De plus, il ressort de l’ordonnance du juge commissaire du 15 juin 2009 produite au dossier et notifiée à Mme [U] [C] que sa créance comprenant la somme de 91 469,41 euros, et déclarée dans le cadre de la procédure collective ouverte contre M. [O] [G], a été rejetée au motif précisément qu’au vu 'des termes clairs de l’acte notarié du 3 décembre 1996, la créancière de M. [O] [G] n’était pas Mme [U] [C], mais Mme [V] Maître veuve [C]', ce dont l’appelante était donc pleinement informée.
Ainsi, Mme [V] Maître veuve [C] avait connaissance de l’existence et de l’exigibilité de sa créance à hauteur de 91 469,41 euros dès l’acte du 3 décembre 1996 qui a consacré son paiement et la transmission de la créance par subrogation, elle a tenté d’agir en l’invoquant en 2012, de sorte que le délai dont elle disposait pour agir en recouvrement de cette créance a commencé alors à courir.
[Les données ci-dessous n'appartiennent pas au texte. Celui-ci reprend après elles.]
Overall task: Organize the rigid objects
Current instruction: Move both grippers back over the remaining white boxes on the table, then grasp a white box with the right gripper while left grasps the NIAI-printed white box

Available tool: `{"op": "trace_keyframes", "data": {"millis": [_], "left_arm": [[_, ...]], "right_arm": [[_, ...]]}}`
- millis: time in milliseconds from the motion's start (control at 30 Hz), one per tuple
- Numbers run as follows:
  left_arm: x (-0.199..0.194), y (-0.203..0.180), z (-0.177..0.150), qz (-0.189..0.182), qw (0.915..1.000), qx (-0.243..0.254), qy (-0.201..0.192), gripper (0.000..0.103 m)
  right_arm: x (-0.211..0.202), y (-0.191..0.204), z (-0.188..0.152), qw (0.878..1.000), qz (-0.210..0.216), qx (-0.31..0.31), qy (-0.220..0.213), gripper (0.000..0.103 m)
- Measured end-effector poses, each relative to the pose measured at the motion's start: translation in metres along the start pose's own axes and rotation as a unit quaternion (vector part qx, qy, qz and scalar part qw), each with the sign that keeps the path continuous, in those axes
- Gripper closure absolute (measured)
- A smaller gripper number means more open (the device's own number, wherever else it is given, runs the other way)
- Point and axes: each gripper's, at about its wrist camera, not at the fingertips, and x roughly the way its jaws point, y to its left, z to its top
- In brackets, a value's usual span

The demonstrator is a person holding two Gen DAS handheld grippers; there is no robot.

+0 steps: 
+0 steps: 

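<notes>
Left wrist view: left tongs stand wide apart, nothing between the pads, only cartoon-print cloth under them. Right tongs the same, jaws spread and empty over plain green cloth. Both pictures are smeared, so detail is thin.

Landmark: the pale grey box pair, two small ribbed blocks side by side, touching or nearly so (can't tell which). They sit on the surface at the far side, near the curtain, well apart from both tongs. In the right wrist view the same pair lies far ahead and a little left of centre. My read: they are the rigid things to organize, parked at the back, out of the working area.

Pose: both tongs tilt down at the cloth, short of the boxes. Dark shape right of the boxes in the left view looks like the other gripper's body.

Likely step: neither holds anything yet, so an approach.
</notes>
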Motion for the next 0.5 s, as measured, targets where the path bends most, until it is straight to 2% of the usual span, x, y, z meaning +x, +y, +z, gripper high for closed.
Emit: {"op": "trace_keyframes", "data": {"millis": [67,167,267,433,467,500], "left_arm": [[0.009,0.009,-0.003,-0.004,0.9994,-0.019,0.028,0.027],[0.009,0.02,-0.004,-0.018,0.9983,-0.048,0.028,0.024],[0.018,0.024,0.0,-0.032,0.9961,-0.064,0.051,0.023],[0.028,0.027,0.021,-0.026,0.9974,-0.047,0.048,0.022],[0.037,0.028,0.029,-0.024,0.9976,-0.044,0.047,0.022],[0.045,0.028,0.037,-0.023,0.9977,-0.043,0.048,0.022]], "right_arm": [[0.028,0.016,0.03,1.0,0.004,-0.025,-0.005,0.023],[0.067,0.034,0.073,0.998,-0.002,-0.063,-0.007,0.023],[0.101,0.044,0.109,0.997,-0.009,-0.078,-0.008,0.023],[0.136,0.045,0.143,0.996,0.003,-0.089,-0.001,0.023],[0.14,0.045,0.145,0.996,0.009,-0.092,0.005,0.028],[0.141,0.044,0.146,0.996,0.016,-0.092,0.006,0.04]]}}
Le point de départ, ainsi que justement retenu par le premier juge, ne peut être reporté au jour où une décision de justice a consacré le caractère personnel de cette créance, soit la date de l’arrêt du 21 février 2018, quand bien même une décision antérieure a pu, indûment, admettre une créance de Mme [U] [C] envers l’indivision avant d’être réformée.
Ainsi, la prescription du droit de recouvrement par Mme [V] Maître veuve [C] de sa créance contre M. [O] [G] était manifestement acquise bien avant son décès, au plus tard le [Date décès 3] 2013, par l’application combinée des dispositions de l’ancien article 2262 du code civil, fixant une prescription trentenaire, et des dispositions transitoires de la loi du 17 juin 2008 réformant la prescription, de sorte que Mme [U] [C] ne peut se prévaloir de plus de droit que son de cujus.
Il ne saurait davantage être soutenu que 'l’ensemble des procédures diligentées’ depuis 2010, au demeurant entre Mme [U] [C] et M. [O] [G] dans le cadre de la liquidation de leurs intérêts patrimoniaux, et non entre Mme [V] Maître veuve [C] et M. [O] [G], ait pu avoir un quelconque effet interruptif, étant observé que l’opposition à partage, dont la main levée a été très rapidement prononcée, n’a pu produire un tel effet, étant un acte conservatoire.
C’est donc à bon droit que le juge de la mise en état a déclaré l’action de Mme [U] [C] prescrite et donc irrecevable, sans qu’il y ait lieu d’examiner la deuxième cause d’irrecevabilité invoquée à titre subsidiaire par M. [O] [G]. L’ordonnance entreprise doit être intégralement confirmée.
Sur l’article 700 du code de procédure civile et les dépens
Mme [U] [C], qui succombe au litige, supportera les dépens de première instance et d’appel. En outre, l’indemnité à laquelle elle a été condamnée en première instance au titre des frais irrépétibles sera confirmée, et, une indemnité supplémentaire de 3 000 € sera mise à sa charge au bénéfice de M. [O] [G], sur le fondement de l’article 700 du code de procédure civile, en considération de l’équité et de la situation économique respectives des parties.
-6-
PAR CES MOTIFS
La cour,
Confirme l’ordonnance entreprise en toutes ses dispositions soumises à la cour,
Y ajoutant :
Condamne Mme [U] [C] au paiement des dépens, qui seront recouvrés conformément aux dispositions de l’article 699 du code de procédure civile,
Condamne Mme [U] [C] à payer à M. [O] [G] la somme de 3 000 euros sur le fondement de l’article 700 du code de procédure civile,
Déboute Mme [U] [C] de sa demande sur ce même fondement.